:: YOUR INSTRUCTIONS ::
Transcribe the listing exactly as written. Leave the images out.

#### GIVEN DATA

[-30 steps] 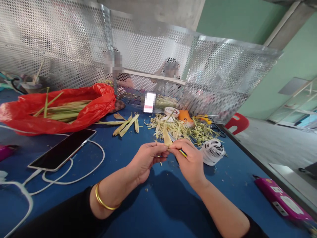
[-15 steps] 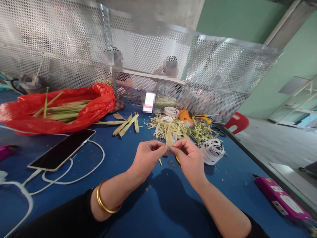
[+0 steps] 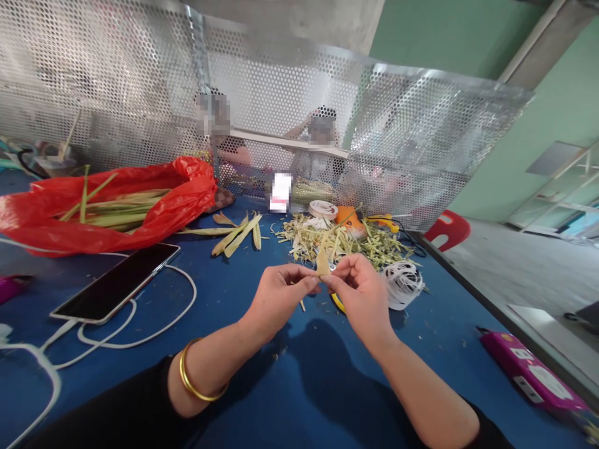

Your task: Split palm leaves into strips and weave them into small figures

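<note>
My left hand and my right hand meet over the blue table, both pinching a small pale-yellow leaf piece that stands up between the fingertips. A thin strip hangs under my left fingers. Something yellow shows just under my right hand, mostly hidden. A gold bangle sits on my left wrist.
A pile of leaf trimmings lies beyond my hands, with a white coil of cord to its right. A red plastic bag of green leaves lies far left. A phone on a white cable lies left. A perforated metal screen stands behind.
Both hands have risen slightly and drawn closer, turning the leaf piece between the fingertips. The yellow thing has dropped below my right hand.
</note>
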The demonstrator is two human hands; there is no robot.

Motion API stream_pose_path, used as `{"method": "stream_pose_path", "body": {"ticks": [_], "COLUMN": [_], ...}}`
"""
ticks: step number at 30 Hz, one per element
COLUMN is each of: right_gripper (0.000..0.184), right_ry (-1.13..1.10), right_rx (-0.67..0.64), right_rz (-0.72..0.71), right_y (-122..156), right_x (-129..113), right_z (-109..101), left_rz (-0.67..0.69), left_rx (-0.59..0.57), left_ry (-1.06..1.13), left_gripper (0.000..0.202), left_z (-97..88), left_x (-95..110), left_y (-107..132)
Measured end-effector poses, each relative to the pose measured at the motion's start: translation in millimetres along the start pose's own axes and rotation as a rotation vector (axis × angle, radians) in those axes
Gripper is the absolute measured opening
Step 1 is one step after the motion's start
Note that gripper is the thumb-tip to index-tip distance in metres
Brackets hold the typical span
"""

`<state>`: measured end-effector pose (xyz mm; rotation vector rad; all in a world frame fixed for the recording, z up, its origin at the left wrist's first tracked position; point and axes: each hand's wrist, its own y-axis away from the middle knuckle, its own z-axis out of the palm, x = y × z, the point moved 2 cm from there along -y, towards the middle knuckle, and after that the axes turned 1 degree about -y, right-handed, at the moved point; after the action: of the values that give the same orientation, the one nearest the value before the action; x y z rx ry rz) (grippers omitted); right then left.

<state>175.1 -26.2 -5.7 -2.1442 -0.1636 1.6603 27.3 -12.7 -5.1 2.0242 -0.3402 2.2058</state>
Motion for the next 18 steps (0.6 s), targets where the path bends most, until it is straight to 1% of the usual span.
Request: {"method": "stream_pose_path", "body": {"ticks": [6, 10, 12, 14, 16, 18], "right_gripper": [0.018, 0.017, 0.012, 0.006, 0.009, 0.013], "right_ry": [0.092, 0.175, 0.218, 0.273, 0.325, 0.351], "right_rx": [-0.039, -0.036, -0.044, -0.076, -0.12, -0.144], "right_rz": [-0.029, -0.11, -0.211, -0.361, -0.505, -0.583], "right_y": [1, 1, 2, 3, 4, 4], "right_x": [2, 3, 1, -4, -7, -8], "right_z": [-1, -1, -1, -1, -1, -1], "left_rz": [-0.16, -0.199, -0.195, -0.2, -0.213, -0.228], "left_rx": [0.023, 0.04, 0.053, 0.036, 0.009, 0.0], "left_ry": [0.076, 0.068, 0.071, 0.106, 0.148, 0.178], "left_gripper": [0.014, 0.015, 0.016, 0.018, 0.019, 0.018], "left_z": [-0.7, 0.5, 0.4, 0.4, 0.2, -0.3], "left_x": [-1, -2, -2, -2, -3, -4], "left_y": [-3, -4, -4, -4, -4, -4]}}
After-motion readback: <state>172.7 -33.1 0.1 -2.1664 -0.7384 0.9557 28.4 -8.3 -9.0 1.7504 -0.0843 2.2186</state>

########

:: PROBLEM SOLUTION ::
[-30 steps] 
[-15 steps] 
[+0 steps] 

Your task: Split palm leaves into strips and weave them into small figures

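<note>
My left hand and my right hand meet over the blue table, both pinching a small pale-yellow leaf piece that stands up between the fingertips. A thin strip hangs under my left fingers. Something yellow shows just under my right hand, mostly hidden. A gold bangle sits on my left wrist.
A pile of leaf trimmings lies beyond my hands, with a white coil of cord to its right. A red plastic bag of green leaves lies far left. A phone on a white cable lies left. A perforated metal screen stands behind.
Both hands have risen slightly and drawn closer, turning the leaf piece between the fingertips. The yellow thing has dropped below my right hand.
</note>
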The demonstrator is two human hands; there is no robot.

Motion API stream_pose_path, used as `{"method": "stream_pose_path", "body": {"ticks": [_], "COLUMN": [_], ...}}`
"""
ticks: step number at 30 Hz, one per element
COLUMN is each of: right_gripper (0.000..0.184), right_ry (-1.13..1.10), right_rx (-0.67..0.64), right_rz (-0.72..0.71), right_y (-122..156), right_x (-129..113), right_z (-109..101), left_rz (-0.67..0.69), left_rx (-0.59..0.57), left_ry (-1.06..1.13), left_gripper (0.000..0.202), left_z (-97..88), left_x (-95..110), left_y (-107..132)
Measured end-effector poses, each relative to the pose measured at the motion's start: translation in millimetres along the start pose's own axes and rotation as a rotation vector (axis × angle, radians) in those axes
Gripper is the absolute measured opening
Step 1 is one step after the motion's start
Note that gripper is the thumb-tip to index-tip distance in metres
Brackets hold the typical span
"""

`<state>`: measured end-effector pose (xyz mm; rotation vector rad; all in a world frame fixed for the recording, z up, its origin at the left wrist's first tracked position; point and axes: each hand's wrist, its own y-axis away from the middle knuckle, its own z-axis out of the palm, x = y × z, the point moved 2 cm from there along -y, towards the middle knuckle, and after that the axes turned 1 degree about -y, right-handed, at the moved point; after the action: of the values that give the same orientation, the one nearest the value before the action; x y z rx ry rz) (grippers omitted); right then left.

<state>175.1 -26.2 -5.7 -2.1442 -0.1636 1.6603 27.3 -12.7 -5.1 2.0242 -0.3402 2.2058</state>
Motion for the next 18 steps (0.6 s), targets where the path bends most, until it is straight to 1% of the usual span.
Request: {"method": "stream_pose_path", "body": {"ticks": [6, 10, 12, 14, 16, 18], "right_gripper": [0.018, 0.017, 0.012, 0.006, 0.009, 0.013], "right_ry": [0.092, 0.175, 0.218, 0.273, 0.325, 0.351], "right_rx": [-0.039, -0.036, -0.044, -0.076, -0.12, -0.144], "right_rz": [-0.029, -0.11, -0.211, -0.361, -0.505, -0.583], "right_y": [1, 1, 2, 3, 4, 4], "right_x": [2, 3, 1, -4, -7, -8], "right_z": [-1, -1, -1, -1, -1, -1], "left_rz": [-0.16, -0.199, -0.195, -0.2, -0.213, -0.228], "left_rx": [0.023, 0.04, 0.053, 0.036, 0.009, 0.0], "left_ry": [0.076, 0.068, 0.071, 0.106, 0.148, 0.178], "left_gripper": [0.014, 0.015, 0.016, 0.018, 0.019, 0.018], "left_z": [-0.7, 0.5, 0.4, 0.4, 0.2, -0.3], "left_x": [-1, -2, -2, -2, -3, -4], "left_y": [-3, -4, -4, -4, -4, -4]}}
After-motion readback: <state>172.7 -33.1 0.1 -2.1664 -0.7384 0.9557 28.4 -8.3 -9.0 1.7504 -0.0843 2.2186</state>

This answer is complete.